The real question is whether or not they'll get "average" from those two. EqA, like any offensive stat, is park-adjusted, but park adjustments don't take handedness splits into account. In an asymmetrical park like PNC, that can make a difference. Especially when you're looking at two aging right-handed hitters whose main offensive value is wrapped up in the ability to hit the ball over the left/left-center field fence.
It's hard to avoid the conclusion at this point that the Pirates won't be making any more significant upgrades to their rotation. In the last few weeks two guys they seemed to have targeted this winter based on prior connections to Clint Hurdle -- Aaron Cook and Jeff Francis -- both signed minor league deals with contenders. Former Pirate Paul Maholm signed a very reasonable deal with the Cubs. Maholm said that the Pirates expressed little to no interest in bringing him back, while I can't really see any reason to think that Cook or Francis were on the club's radar for the last six weeks or so. They haven't shown any interest in Edwin Jackson, either, so it really seems unlkely that anything else is in the offing.
This seems like a problem to me. The rotation is currently comprised of the oft-injured Erik Bedard, the already-injured Charlie Morton, the inconsistent James McDonald, the magician Jeff Karstens, the not-very-good Kevin Correia, and the unproven Brad Lincoln. Help from the minor leagues at this point is Jeff Locke, maybe Rudy Owens if he's healthy (which we're not sure he is), and a longshot (at least early in the year) in Kyle McPherson. The NRIs at the moment that are capable of starting are Shairon Martis and Jo-Jo Reyes (and Gerrit Cole, who's not coming to Pittsburgh until September at the absolute very earliest and probably won't arrive until 2013 or later). You can make a fair argument that Martis and Reyes are higher-upside guys than Cook or Francis, but that doesn't mean that they're going to be good and that doesn't solve the club's current problem of just not having enough Major League quality pitchers to adequately cover a starting rotation.

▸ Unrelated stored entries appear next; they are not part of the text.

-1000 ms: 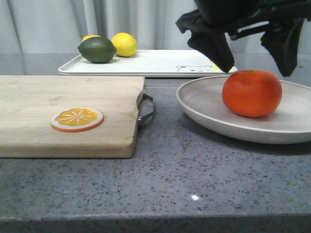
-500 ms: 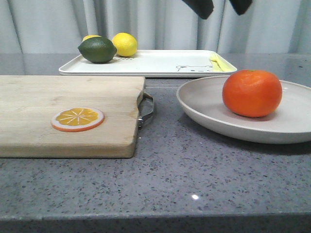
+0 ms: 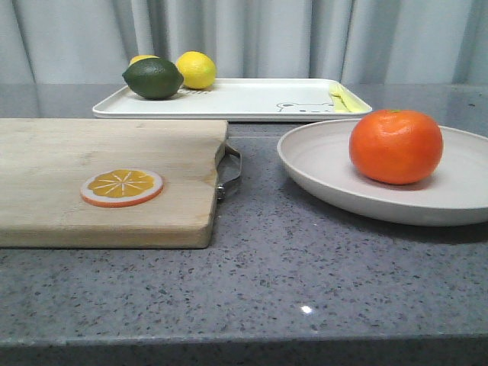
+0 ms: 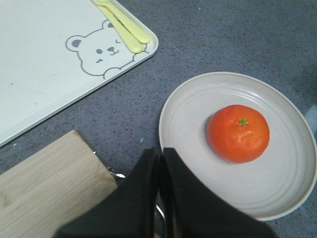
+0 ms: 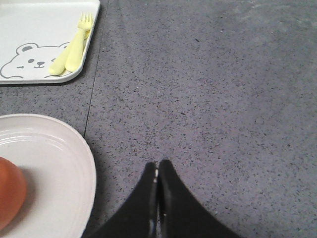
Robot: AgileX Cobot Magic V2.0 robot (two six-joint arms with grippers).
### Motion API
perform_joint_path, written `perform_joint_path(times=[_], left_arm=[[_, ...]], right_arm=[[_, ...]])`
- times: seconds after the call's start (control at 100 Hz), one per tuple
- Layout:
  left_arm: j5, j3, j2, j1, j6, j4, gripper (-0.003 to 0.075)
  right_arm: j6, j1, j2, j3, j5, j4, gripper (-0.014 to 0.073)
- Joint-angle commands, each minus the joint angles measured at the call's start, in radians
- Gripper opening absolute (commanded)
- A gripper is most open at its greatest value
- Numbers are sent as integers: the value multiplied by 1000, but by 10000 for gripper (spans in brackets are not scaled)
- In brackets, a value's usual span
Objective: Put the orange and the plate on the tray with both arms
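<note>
The orange [image 3: 396,146] sits in the off-white plate [image 3: 320,171] on the grey counter at the right; both also show in the left wrist view, orange [image 4: 238,133] on plate [image 4: 188,134]. The white tray [image 3: 252,99] with the bear drawing lies behind, at the back. My left gripper [image 4: 159,151] is shut and empty, high above the plate's rim near the board. My right gripper [image 5: 157,162] is shut and empty, above bare counter beside the plate [image 5: 54,168]; a sliver of the orange [image 5: 9,196] shows there. Neither gripper shows in the front view.
A wooden cutting board [image 3: 99,179] with a metal handle and an orange slice disc [image 3: 122,187] lies at the left. On the tray's far left are a green lime [image 3: 152,78] and two lemons [image 3: 196,69]; a yellow fork and utensil [image 3: 341,99] lie at its right end.
The dark gripper that hung over the orange a second ago has risen out of the top of the front view. The orange and plate have not moved.
</note>
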Motion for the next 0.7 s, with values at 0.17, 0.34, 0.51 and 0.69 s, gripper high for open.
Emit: perform_joint_path(times=[0.17,0.34,0.51,0.69], left_arm=[[-199,234,-270,56,-3,-9,-19],[-244,400,-440,103,-3,11,-19],[-277,547,-621,167,-3,11,-19],[-261,671,-805,229,-4,9,-19]], right_arm=[[-3,0,2,-38,-62,-4,-68],[-3,0,3,-38,-55,-4,-68],[-3,0,3,-38,-49,-4,-68],[-3,0,3,-38,-46,-4,-68]])
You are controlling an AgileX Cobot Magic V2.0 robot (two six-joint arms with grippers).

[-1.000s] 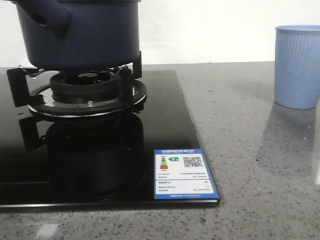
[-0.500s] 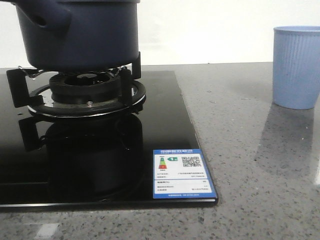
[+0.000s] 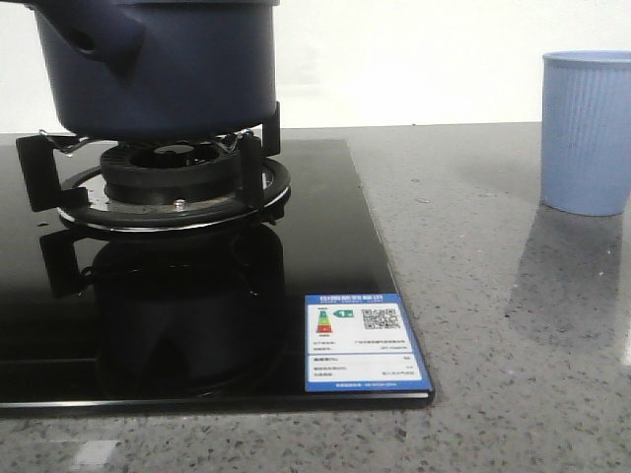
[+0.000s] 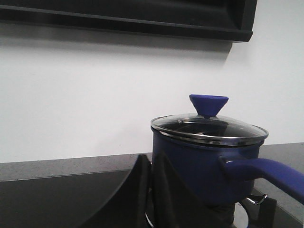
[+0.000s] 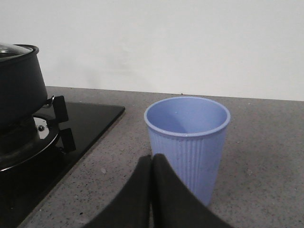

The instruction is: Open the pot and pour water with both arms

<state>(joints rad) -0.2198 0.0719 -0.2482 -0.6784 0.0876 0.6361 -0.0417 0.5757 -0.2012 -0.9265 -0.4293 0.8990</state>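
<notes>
The dark navy pot (image 3: 168, 69) stands on the gas burner (image 3: 173, 187) at the far left of the front view. In the left wrist view the pot (image 4: 199, 164) carries a glass lid (image 4: 209, 127) with a blue cone knob (image 4: 208, 104), and its handle (image 4: 266, 171) sticks out sideways. My left gripper (image 4: 150, 157) is shut and empty, short of the pot's side. My right gripper (image 5: 152, 157) is also shut and empty, just in front of a light blue ribbed cup (image 5: 187, 142). Neither gripper shows in the front view.
The black glass hob (image 3: 325, 227) has a blue and white label (image 3: 362, 342) at its near right corner. The cup (image 3: 587, 133) stands on the grey speckled counter (image 3: 473, 296) at the far right. A white wall lies behind, with a dark hood (image 4: 142, 19) overhead.
</notes>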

That just doesn't sit well with me. The club has at least a little bit more money to spend and I thought it was pretty clear that the rotation was what needed the most help entering the off-season. It's possible that the rotation will be fine, of course, because Bedard and McDonald and Morton and even Lincoln to a lesser extent give them guys much more talented than the Pirates usually have in their rotation. For that rotation to really be useful, Bedard would have to be unusually healthy and Morton would have to have pretty much no down time in recovery from his hip surgery. It could happen, just like Reyes or Martis could suddenly turn the clock back to 1998, but it seems to me that the club has had plenty of chances to add some more depth and insurance to this pitching staff at a reasonable cost and the front office has failed to do so.